Wherever the line with "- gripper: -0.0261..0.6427" sits in the listing below, transcribe from it up to and including the line with "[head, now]", exactly, and leave the remaining lines out.

Start of Block

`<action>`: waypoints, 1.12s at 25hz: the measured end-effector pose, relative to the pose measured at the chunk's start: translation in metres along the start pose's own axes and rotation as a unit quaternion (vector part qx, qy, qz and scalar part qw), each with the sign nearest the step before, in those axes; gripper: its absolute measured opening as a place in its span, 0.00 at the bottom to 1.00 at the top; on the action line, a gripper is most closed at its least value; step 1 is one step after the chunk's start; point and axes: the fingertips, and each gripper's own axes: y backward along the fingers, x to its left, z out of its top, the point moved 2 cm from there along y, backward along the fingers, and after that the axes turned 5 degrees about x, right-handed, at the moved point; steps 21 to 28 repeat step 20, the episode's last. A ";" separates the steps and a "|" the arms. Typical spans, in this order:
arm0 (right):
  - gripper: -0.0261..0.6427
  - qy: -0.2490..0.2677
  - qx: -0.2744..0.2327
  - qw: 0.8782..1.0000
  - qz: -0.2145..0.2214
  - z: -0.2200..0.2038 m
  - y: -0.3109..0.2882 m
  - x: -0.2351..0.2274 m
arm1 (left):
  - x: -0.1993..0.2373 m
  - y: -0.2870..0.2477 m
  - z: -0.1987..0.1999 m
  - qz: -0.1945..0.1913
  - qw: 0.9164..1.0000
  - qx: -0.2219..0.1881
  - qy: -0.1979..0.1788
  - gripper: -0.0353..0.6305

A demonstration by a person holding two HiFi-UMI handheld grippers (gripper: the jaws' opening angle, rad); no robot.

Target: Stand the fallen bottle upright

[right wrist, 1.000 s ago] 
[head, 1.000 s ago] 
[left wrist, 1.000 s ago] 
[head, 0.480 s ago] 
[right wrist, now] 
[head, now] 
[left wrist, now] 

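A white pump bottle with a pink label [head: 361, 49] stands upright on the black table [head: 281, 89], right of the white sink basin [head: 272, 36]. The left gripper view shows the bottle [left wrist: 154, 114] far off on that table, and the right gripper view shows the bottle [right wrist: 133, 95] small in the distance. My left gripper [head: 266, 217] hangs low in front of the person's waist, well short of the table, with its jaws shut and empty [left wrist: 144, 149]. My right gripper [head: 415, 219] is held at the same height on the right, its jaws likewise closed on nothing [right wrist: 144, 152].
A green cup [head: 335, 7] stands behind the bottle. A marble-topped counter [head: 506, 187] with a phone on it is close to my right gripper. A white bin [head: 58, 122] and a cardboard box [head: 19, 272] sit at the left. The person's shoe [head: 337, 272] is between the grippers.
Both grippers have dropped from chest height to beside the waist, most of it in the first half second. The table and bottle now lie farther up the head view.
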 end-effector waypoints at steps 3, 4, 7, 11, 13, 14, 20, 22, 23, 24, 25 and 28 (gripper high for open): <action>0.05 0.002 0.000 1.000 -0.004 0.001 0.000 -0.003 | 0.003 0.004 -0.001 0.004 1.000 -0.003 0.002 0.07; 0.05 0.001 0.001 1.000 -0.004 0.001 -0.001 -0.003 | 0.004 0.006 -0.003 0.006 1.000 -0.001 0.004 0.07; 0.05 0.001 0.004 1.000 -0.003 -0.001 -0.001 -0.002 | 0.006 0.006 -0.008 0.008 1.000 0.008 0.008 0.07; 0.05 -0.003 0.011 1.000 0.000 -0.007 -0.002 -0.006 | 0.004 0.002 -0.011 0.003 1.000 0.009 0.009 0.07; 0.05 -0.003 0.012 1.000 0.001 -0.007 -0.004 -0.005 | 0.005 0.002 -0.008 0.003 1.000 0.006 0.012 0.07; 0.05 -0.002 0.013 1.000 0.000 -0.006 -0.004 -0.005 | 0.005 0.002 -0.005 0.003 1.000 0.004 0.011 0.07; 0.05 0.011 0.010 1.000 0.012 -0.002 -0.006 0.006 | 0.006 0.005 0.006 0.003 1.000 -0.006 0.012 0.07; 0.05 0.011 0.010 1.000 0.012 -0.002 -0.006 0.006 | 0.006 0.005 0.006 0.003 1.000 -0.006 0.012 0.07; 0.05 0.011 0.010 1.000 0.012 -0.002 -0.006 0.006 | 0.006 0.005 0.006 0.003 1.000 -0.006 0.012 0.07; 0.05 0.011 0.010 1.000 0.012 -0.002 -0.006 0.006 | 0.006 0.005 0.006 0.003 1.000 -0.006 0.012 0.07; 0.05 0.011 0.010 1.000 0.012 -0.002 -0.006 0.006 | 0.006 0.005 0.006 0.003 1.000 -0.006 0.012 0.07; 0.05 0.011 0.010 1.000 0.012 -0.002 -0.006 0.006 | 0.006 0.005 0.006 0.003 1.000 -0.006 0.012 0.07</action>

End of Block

*RESULT FOR THIS EXERCISE*
  - gripper: -0.0261..0.6427
  - qy: -0.2490..0.2677
  - qx: -0.2744..0.2327
  - qw: 0.8782..1.0000
  - qz: -0.2145..0.2214
  - z: -0.2200..0.2038 m
  - y: -0.3109..0.2882 m
  - x: -0.2351..0.2274 m
arm1 (left):
  - x: -0.1993..0.2373 m
  - y: -0.2870..0.2477 m
  - z: -0.1987..0.1999 m
  - qz: -0.1945..0.1913
  - qw: 0.9164..1.0000
  - qx: -0.2219..0.1881
  - qy: -0.1979..0.1788
  - gripper: -0.0353..0.6305

A demonstration by a person holding two HiFi-UMI handheld grippers (gripper: the jaws' opening angle, rad); no robot.

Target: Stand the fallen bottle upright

[right wrist, 1.000 s ago] 
[head, 1.000 s ago] 
[left wrist, 1.000 s ago] 
[head, 0.480 s ago] 
[right wrist, now] 
[head, now] 

Here the exercise is finished.